I don’t expect to find The Answers in this quest. I have no hope of discovering the truth behind the universe – I don’t think that, as a citizen of the universe, I have the capacity to know, let alone understand, things beyond it. Part of my interest is surely simple curiousity, the desire to know things that others know. But why religion, of the many more tangible subjects I could study?
To me religion is interesting on a more practical level. I’m on of those freaks who believes that on balance, religion has done more good than harm in history. And I think that the “God-shaped hole” in the heart that Christians yap about is true of many, perhaps most, people. Humans seem to have a natural longing for something to put their lives in perspective, something that makes them feel like a part of something grand and ultimately important.
I’m interested in the way religion brings people together, the way it gives them hope in hopeless circumstances, the way it drives them to do things that have no direct positive return, but DO have a positive return for their descendants or for society as a whole. I’m interested in how it is that the religious experience can uplift people, give them a sense of transcendance, a greater love for their fellows, a sense of connectedness and inner calm. I don’t believe any of these things are a gift of religion alone; in fact, one of the things that interests me most is secular analogs of the religious experience.
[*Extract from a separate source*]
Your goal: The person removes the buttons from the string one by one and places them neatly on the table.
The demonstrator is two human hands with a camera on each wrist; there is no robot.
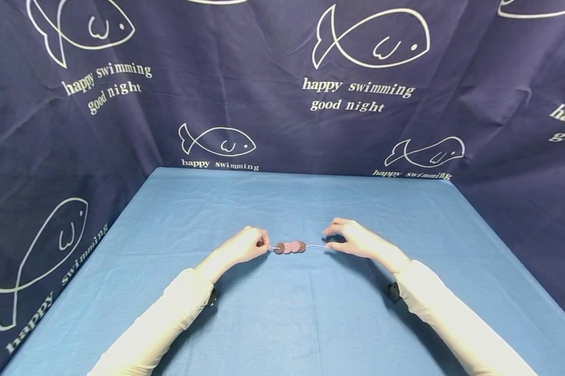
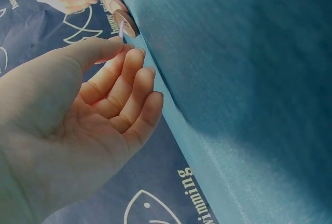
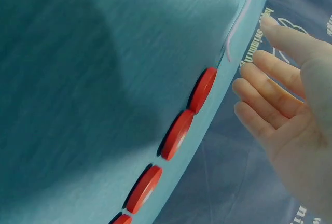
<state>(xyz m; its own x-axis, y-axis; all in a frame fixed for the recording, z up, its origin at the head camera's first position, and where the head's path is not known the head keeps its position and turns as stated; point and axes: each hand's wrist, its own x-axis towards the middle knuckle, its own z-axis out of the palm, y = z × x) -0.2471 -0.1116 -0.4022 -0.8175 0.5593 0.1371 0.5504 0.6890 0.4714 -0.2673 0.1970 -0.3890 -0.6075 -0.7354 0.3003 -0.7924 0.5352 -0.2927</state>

So that’s why I’m reading The Varieties, why I read Adler, why I have Eliade and Lao Tzu and Joseph Campbell and Anthony de Mello and many, many others on my reading list. I’m not looking for revelation. I want to get a feel for how it is religion has been so necessary to humanity, how ritual, symbolism, mysticism and myth can have such a powerful effect on our minds, and perhaps, someday, use that knowledge towards my own good and the happiness of others.
Well said.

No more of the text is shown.